For substance use duration exceeding half of one’s current age, a one-unit increase in WFHD raised the odds by 17% in the unadjusted model (OR = 1.17, 95% CI: 1.15–1.19, p < 0.001), reaching 19% in the fully adjusted model (OR = 1.19, 95% CI: 1.17–1.21, p < 0.001), with R² improving from 0.27 to 0.288. For substance use lasting over five years, the odds increased by 22% in the unadjusted model (OR = 1.22, 95% CI: 1.18–1.26, p < 0.001), and up to 26% in the fully adjusted model (OR = 1.26, 95% CI: 1.22–1.30, p < 0.001) for each unit increase in WFHD, with R² improving from 0.267 to 0.293. For duration exceeding ten years, a one-unit increase in WFHD raised the odds by 18% in the unadjusted model (OR = 1.18, 95% CI: 1.15–1.21, p < 0.001), and by 21% in the fully adjusted model (OR = 1.21, 95% CI: 1.18–1.24, p < 0.001), with an enhanced model fit from R² = 0.387 to R² = 0.402, explaining about 40% of the variance in substance use duration.
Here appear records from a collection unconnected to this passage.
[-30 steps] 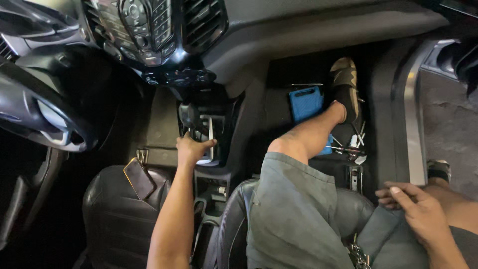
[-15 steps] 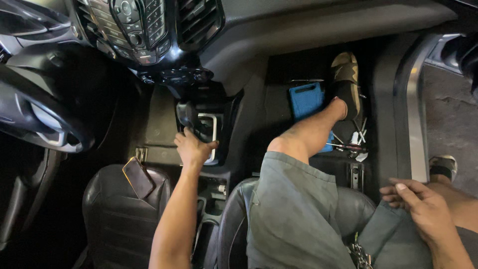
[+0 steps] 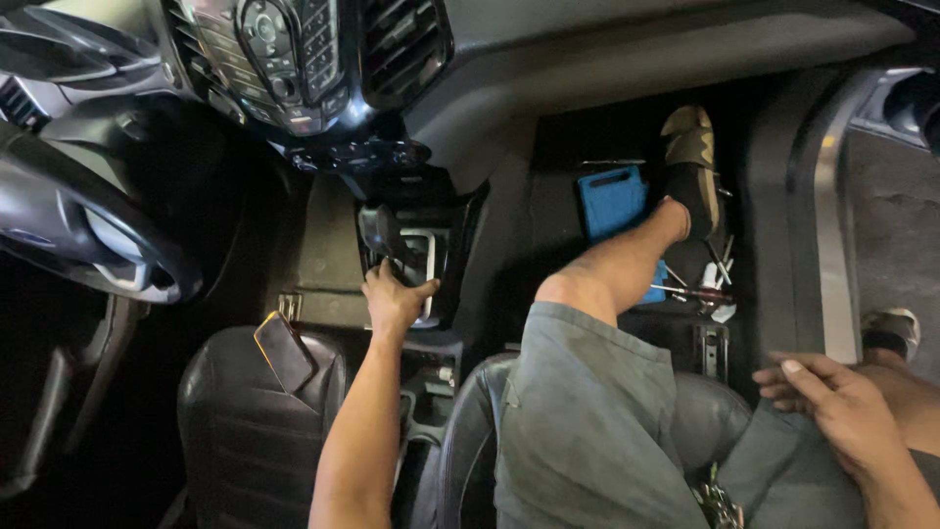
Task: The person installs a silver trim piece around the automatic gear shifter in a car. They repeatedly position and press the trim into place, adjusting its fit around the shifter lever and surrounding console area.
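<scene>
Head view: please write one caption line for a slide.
Left hand on the gear lever, right hand resting on the thigh.

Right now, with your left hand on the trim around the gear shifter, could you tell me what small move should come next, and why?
Probably lift the near edge of the shifter trim gently with the left hand, whose fingers already curl over that edge beside the gear lever. The right hand rests idle on the knee, and the tools lie on the floor mat out of reach.
</scene>
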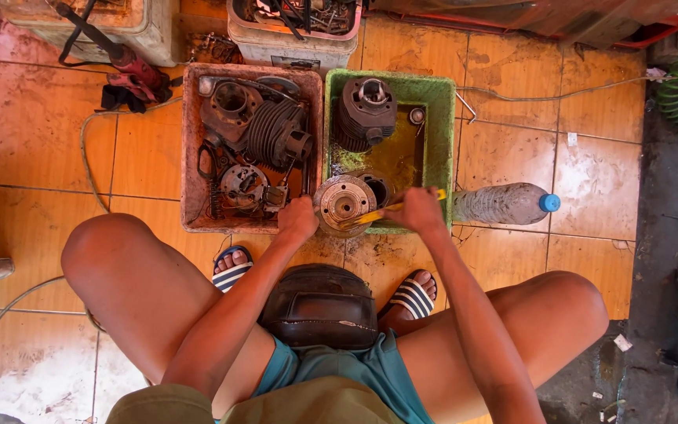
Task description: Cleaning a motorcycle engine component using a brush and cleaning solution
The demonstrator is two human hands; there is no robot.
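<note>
— Knees and a dark leather pouch [321, 308] come first, then two striped sandals [411, 294] on the orange tile floor [41, 126]. What do the hands do?

— Left hand [298, 218] is curled tight on the edge of a round metal engine part [343, 202]. Right hand [416, 210] grips a yellow-handled brush [390, 208] that touches it.

— Where is that part?

— At the near edge of the green tub [433, 102], over yellowish liquid. A finned cylinder [364, 112] sits at the back.

— And beside it?

— A reddish tub [191, 149] of greasy parts on the left. A plastic bottle [505, 203] with a blue cap lies on the right.
</note>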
Results remained consistent when analyses were restricted to participants with a lifetime SUD diagnosis, with nearly identical effect sizes and significance levels across models and only two of 18 interaction terms reaching significance, underscoring the robustness of WFHD as a predictor of earlier onset and longer substance use duration regardless of clinical history (Supplemental Tables 1 and 2).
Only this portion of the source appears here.